WHAT THE TASK REQUIRES:
From the entries below, please gather each line containing the string "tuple".

Stored items:
____________________
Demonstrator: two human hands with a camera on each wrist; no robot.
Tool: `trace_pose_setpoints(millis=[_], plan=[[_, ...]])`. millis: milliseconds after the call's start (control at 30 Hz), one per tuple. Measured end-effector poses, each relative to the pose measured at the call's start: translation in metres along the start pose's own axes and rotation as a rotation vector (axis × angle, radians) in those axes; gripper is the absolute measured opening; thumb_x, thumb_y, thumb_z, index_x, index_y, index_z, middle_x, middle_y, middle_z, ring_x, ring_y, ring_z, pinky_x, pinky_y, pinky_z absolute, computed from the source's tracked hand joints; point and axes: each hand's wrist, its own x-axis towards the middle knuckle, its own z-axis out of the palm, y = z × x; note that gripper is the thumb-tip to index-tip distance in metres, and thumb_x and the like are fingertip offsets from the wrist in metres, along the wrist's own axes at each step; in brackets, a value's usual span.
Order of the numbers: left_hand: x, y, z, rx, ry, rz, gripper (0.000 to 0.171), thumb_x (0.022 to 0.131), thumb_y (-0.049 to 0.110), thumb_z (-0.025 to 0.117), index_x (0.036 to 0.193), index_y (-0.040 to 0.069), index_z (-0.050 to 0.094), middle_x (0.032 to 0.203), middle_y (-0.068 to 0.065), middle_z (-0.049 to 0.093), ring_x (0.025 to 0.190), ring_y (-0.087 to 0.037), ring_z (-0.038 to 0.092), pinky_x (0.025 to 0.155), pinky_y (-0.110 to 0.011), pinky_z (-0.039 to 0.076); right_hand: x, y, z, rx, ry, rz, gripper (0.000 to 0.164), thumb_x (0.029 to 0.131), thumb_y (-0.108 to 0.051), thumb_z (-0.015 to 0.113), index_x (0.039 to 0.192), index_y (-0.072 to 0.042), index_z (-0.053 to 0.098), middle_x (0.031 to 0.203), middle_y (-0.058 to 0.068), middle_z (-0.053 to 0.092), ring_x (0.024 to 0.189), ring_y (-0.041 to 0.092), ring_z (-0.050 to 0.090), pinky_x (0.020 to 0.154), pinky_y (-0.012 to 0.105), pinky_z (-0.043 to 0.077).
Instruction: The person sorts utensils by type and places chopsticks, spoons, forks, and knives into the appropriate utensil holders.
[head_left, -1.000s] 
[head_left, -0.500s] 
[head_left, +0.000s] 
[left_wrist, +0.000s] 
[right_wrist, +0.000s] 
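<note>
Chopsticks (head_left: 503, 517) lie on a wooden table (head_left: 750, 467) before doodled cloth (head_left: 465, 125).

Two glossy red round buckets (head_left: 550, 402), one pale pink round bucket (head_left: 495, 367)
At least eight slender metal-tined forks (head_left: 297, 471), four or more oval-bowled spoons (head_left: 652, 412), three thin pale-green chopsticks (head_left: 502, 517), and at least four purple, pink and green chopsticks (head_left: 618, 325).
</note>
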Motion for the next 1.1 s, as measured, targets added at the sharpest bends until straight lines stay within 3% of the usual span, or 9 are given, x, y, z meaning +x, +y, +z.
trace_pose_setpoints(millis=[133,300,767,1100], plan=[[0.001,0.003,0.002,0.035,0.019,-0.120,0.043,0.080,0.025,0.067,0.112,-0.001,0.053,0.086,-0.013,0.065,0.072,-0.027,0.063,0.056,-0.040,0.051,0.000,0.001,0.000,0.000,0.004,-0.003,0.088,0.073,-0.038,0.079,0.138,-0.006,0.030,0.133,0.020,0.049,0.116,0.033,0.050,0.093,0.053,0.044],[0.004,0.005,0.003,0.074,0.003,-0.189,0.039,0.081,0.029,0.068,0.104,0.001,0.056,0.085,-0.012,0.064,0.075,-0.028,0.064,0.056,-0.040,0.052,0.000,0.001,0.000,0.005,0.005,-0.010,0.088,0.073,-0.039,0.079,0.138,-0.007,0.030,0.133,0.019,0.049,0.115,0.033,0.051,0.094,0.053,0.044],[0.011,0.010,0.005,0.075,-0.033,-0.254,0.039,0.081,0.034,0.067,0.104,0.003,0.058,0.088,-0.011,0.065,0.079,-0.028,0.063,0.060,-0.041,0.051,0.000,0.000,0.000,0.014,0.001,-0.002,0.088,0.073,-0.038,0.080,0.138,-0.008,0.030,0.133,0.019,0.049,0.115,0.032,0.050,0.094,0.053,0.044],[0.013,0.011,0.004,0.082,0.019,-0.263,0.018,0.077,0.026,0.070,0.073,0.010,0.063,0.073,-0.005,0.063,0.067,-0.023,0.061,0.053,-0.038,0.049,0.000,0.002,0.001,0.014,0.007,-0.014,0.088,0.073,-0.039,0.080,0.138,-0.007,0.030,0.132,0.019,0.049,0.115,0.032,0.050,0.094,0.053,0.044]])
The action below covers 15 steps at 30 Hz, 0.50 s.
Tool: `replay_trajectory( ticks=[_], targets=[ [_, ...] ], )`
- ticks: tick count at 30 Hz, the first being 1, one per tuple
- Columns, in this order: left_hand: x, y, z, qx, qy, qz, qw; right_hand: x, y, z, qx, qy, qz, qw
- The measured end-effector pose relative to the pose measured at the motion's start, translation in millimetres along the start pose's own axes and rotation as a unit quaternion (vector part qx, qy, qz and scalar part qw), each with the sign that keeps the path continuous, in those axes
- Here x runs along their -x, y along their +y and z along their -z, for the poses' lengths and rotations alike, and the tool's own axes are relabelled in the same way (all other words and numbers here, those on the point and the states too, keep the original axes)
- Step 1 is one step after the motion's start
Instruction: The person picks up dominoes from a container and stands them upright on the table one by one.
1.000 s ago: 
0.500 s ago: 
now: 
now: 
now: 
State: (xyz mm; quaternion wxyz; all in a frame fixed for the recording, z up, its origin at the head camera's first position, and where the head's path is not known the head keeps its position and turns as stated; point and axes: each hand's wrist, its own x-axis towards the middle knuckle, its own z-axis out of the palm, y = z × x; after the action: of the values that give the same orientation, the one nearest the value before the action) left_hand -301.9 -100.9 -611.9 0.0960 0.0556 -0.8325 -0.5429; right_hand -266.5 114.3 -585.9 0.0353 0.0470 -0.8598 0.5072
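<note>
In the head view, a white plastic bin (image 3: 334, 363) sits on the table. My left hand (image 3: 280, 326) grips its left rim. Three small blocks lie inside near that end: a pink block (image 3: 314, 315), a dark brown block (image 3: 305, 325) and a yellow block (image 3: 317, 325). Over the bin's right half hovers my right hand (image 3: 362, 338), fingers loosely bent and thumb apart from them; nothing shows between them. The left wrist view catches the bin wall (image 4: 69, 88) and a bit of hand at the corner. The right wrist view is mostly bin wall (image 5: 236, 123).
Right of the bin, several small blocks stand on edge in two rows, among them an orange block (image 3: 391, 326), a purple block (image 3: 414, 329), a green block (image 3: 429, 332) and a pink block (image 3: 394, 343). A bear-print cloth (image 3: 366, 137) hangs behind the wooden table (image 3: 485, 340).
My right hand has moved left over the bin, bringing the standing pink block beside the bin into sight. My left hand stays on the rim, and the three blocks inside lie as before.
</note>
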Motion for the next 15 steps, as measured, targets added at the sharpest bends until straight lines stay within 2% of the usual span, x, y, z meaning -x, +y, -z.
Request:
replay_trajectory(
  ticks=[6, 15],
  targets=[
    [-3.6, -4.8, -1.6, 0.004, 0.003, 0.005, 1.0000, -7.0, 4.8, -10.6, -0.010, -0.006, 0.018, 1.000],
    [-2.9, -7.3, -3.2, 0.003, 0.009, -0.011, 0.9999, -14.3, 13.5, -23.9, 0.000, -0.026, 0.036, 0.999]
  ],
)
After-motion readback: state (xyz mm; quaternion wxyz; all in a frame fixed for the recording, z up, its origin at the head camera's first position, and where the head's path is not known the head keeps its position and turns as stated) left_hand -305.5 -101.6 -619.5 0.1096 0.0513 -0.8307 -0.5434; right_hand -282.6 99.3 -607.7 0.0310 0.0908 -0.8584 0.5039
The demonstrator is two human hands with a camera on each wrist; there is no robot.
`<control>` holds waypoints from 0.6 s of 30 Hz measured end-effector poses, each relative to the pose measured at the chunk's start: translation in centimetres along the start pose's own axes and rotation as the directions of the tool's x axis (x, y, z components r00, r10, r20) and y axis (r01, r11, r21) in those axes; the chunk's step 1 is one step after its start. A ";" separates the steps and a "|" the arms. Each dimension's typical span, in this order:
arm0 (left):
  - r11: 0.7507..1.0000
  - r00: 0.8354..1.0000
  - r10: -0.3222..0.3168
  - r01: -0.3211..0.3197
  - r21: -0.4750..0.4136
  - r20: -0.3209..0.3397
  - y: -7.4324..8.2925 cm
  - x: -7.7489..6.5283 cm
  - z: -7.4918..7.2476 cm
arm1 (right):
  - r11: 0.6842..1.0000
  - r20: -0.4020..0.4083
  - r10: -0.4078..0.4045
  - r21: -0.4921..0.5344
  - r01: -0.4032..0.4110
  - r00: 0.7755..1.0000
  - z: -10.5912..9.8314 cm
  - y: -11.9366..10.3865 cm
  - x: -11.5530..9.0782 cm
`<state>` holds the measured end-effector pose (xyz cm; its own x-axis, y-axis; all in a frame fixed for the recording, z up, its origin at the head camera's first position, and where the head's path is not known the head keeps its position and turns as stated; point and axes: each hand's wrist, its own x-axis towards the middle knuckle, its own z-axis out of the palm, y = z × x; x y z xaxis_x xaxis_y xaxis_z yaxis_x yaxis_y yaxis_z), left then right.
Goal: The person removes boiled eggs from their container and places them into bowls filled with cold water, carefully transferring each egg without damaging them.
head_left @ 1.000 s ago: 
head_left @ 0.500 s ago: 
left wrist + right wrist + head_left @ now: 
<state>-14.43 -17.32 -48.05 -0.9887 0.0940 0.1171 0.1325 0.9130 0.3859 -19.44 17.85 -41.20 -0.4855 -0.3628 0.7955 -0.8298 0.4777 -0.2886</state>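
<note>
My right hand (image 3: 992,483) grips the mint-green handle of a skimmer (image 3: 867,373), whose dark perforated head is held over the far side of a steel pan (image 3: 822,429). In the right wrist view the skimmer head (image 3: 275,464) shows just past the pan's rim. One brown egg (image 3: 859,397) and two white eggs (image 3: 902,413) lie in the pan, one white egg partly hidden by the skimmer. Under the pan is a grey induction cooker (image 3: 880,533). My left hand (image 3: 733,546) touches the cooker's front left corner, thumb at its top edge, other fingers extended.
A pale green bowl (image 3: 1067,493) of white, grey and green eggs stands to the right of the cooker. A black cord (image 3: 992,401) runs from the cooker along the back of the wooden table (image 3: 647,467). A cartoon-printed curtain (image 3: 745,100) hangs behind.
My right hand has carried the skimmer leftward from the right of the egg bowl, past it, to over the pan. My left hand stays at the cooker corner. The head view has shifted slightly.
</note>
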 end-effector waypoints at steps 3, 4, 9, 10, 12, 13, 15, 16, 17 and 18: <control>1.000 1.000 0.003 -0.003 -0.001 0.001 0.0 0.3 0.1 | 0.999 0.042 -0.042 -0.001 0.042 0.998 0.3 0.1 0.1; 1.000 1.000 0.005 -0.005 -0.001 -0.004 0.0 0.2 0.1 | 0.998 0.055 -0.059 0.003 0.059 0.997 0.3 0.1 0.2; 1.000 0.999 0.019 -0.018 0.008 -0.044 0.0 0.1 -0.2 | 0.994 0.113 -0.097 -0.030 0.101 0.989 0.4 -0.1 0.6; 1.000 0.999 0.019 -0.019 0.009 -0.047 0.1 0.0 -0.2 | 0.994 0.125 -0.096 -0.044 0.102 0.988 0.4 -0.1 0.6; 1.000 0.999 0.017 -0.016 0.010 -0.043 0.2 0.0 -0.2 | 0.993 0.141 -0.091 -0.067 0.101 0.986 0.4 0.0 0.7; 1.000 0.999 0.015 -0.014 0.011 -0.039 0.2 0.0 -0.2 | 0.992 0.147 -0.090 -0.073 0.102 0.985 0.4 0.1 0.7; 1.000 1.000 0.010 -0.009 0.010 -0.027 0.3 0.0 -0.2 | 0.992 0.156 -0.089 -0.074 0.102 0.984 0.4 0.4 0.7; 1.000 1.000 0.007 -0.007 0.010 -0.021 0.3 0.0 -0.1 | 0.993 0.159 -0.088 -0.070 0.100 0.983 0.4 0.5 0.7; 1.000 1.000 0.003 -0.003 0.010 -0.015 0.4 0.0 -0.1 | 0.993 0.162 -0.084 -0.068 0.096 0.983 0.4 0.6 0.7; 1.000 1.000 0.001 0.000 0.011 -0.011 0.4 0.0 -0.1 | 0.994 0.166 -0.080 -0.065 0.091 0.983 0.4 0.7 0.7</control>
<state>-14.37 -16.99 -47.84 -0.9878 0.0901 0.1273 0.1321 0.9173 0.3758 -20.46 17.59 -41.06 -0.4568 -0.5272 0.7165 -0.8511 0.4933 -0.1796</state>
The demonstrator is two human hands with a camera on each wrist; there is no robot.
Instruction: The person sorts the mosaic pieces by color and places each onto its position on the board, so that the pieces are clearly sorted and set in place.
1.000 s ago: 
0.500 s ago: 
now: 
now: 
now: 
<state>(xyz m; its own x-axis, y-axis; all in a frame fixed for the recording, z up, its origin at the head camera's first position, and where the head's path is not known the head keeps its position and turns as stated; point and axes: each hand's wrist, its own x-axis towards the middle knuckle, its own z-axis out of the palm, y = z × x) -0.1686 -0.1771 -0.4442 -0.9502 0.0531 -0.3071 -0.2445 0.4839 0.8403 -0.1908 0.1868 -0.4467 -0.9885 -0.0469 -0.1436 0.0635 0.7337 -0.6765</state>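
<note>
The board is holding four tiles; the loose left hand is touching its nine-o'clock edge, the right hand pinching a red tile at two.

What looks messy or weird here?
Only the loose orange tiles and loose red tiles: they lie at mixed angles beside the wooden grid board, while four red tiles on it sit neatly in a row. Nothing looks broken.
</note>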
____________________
SOLUTION TO THE EXERCISE:
Tool: `trace_pose_setpoints(millis=[_], plan=[[_, ...]])`. millis: milliseconds after the call's start (control at 30 Hz), one per tuple. Measured end-effector poses, each relative to the pose measured at the call's start: translation in metres along the start pose's own axes and rotation as a rotation vector (axis × angle, radians) in those axes; gripper is the absolute measured opening; thumb_x, thumb_y, thumb_z, index_x, index_y, index_z, middle_x, middle_y, middle_z, ring_x, ring_y, ring_z, pinky_x, pinky_y, pinky_z absolute, computed from the source's tracked hand joints; point and axes: each hand's wrist, its own x-axis towards the middle knuckle, its own z-axis out of the palm, y = z × x; note that gripper is the thumb-tip to index-tip distance in metres, and thumb_x and the like are fingertip offsets from the wrist in metres, along the wrist's own axes at each step; in brackets, a value's usual span.
- ticks: tick count at 30 Hz, the first being 1, one per tuple

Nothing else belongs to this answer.